‘I am well versed in the training of small dogs on the outside and Vietnamese and others in the jug’
ON Sunday, December 13, 1992, in the remand yard of Risdon jail, I am delighted to have the pleasure of viewing a spectacle of high comedy. It is the sort of thing which can only happen in jail, and a Tassie jail at that.
There are three Vietnamese in the remand yard. They are pretty rare down here, a little like Tasmanian Aborigines.
Any rate, for the sake of the story, I will call them Huey, Dewey and Louie. They are rice eaters from Western Australia, very quiet, peaceful and polite and no bother at all.
But, in jail, little annoying habits can really grind away, and the rice eaters had one habit which really got up a few noses. Every morning at breakfast they go through each slice of toast, feeling each slice with their fingers, picking out the choicest bits for themselves, leaving the much-mauled remains for the rest of the crew.
This happens for every prisoner, except for me, as I am well versed in the training of small dogs on the outside and Vietnamese and others in the jug. But for a crew of three local boys in remand trying to spread their Vegemite over the top of Asian fingerprints is all too much, and to cut a long story short, there are some heated words over the cold toast.
The three Vietnamese chaps revert to their old stock standard: ‘Me no understand what you say, me no speak English’. A punch is tossed and one of the Aussie boys cops a smack in the mouth.
Bread and butter knives are produced along with verbal abuse and threats flying on both sides of the breakfast table. It certainly wasn’t like this in the Brady Bunch.
Breakfast ends without any further harsh words or actions, but there is bad blood and, patron of the pugilistic arts as I am, I am keenly looking forward to round two.

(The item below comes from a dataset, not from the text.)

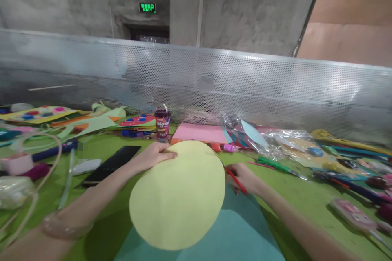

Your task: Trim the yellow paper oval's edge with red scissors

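Observation:
My left hand (156, 155) pinches the upper left edge of a large pale yellow paper disc (177, 200), thumb on top. The disc overlaps a blue-green sheet (241, 224) beneath it. At the disc's right edge, my right hand (241, 176) is closed around a slim red tool (236, 180) that slants toward me. Its far end reaches close to the paper's rim, and I cannot make out whether it is a pen or a scissors handle. Parts of the right fingers are hidden behind the disc and the tool.
A black phone (113, 165) lies by my left forearm. Behind the disc stand a drink cup with a straw (162, 124) and pink paper (199, 132). A green-handled knife (280, 166) lies to the right. Craft materials crowd both sides; a perforated metal panel (196, 77) bounds the back.

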A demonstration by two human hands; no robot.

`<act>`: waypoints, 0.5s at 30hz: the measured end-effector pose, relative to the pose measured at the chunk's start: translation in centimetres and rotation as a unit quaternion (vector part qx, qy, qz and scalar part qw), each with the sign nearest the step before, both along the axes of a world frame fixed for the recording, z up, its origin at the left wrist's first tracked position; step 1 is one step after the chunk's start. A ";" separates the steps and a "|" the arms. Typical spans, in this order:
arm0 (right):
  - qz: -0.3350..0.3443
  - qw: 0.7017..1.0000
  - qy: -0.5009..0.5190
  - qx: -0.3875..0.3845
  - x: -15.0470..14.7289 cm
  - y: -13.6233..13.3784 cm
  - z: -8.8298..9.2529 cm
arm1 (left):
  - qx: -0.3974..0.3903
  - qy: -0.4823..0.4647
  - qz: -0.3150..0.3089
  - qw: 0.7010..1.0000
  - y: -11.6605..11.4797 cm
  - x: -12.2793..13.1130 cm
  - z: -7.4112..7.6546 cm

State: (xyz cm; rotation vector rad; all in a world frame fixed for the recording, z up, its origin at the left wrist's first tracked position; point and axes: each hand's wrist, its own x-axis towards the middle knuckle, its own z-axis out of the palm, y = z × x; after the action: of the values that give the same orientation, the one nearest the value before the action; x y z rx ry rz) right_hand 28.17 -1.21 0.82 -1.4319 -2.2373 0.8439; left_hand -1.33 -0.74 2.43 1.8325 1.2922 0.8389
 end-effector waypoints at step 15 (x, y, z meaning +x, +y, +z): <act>0.020 1.000 -0.002 0.000 0.2 0.1 -0.3 | 0.025 0.004 -0.025 0.999 -0.2 0.1 -0.1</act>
State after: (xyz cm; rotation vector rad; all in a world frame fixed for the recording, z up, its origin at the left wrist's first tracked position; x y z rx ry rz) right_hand 28.38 -1.14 0.54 -1.3942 -2.2753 0.8539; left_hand -1.26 -0.91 2.33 1.9019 1.2360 0.8451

The three local boys are set on teaching our friends Huey, Dewey and Louie a lesson in manners, Aussie style. Naturally, they plan a sound flogging for them. But they have never tangled with Vietnamese before. And they don’t know that your typical rice eater has no formal grounding in the gentle art of self defence under Marquis of Queensberry rules.
Huey is a tallish, slightly solid fellow, Dewey is an average size, slender chap, and Louie is a Vietnamese version of a Leprechaun, about four foot nothing and about five stone wringing wet.
The three local champions are average size for Aussies, so they have height and strength on their side. These local lads spend the morning trying to gather assorted weapons for the upcoming battle: rubbish bin lids, broom handles and so on. The Viets watch every move they make.
I try to explain, as gently as I can, to the local boys that a sneak attack is the only way to go, but when the shit is about to hit the fan, it is still a case of them turning into schoolboys. The lads stand there yelling things like: ‘Well, go on, do you want to have a go?’ I’m thinking one of them might add any moment: ‘You and me, behind the shelter shed after school, one on one’.
Obviously Huey, Dewey and Louie have done their education elsewhere, because they jump straight in and grab the assorted weapons the Aussies have spent all morning acquiring. The fighting is fast and furious, with flying kicks and Bruce Lee impersonations, and broom handles and rubbish bin lids flying everywhere.
The screaming Vietnamese fight tooth and nail as a team and the local lads are very much taken by surprise at the courage and violence of their opponents.
One local boy ends up on the ground with Dewey, who sinks his teeth into the Aussie’s neck and nose. A flying rubbish bin lid cuts the hand of another local lad. There are punches and kicks all round. The Aussie boys give a good account of themselves, but they are trying to fight fair in the face of total insanity.
Little Louie gets a boot in the mouth and all six cop each other a sound touch up. But in the end the team work, dirty tricks and violence of the Viets beats the strength and guts of the Aussies. It is the first Aussie-Viet battle in Risdon’s history, and it teaches the locals a valuable, if painful lesson. The next time around, it will have to be blood and guts all the way. I am much impressed with the efforts of the Viets. Two of the locals have to go to hospital to get patched and stitched up. All six end up around the corner in N Division, the Punishment Division, with the promise of revenge and the next round to follow.
I’m tipping that next time around the Aussies will win, for they now know it is all the way or not at all when fighting our Asian friends.
But the Vietnamese will keep coming back, and if they get hold of the right killing weapons, there will be bodies dropping.
Anyway, their little altercation was the high point in my time in the remand yard. I thought it was high comedy. A little bit of slapstick humor. Or should that be chopstick humor? Ha, ha.